| Task details |
The full listing should be set down exactly as it reads.

| Data segment |
===

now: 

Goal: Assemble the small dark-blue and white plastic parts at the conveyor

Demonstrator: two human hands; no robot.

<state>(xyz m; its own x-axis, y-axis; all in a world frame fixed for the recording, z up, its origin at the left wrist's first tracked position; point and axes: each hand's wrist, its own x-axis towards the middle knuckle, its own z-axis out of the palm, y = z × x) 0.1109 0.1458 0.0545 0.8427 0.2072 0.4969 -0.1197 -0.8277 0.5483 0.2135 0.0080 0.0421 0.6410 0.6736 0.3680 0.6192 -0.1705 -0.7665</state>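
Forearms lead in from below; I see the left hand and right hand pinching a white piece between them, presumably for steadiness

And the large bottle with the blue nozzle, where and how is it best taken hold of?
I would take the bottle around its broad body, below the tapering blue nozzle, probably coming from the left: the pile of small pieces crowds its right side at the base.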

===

| Exercise result |
now: 

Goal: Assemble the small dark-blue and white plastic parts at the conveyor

Demonstrator: two human hands; no robot.

<state>(xyz m; its own x-axis, y-axis; all in a world frame fixed for the recording, z up, its origin at the left wrist's first tracked position; point and axes: each hand's wrist, its own x-axis towards the middle knuckle, its own z-axis out of the palm, y = z × x) 0.1109 0.1458 0.0545 0.8427 0.2072 0.4969 -0.1197 -0.8277 0.5483 0.2135 0.0080 0.0421 0.6410 0.6736 0.3680 0.6192 -0.1705 -0.7665</state>
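Forearms lead in from below; I see the left hand and right hand pinching a white piece between them, presumably for steadiness

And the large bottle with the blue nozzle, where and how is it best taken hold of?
I would take the bottle around its broad body, below the tapering blue nozzle, probably coming from the left: the pile of small pieces crowds its right side at the base.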

This is the complete output.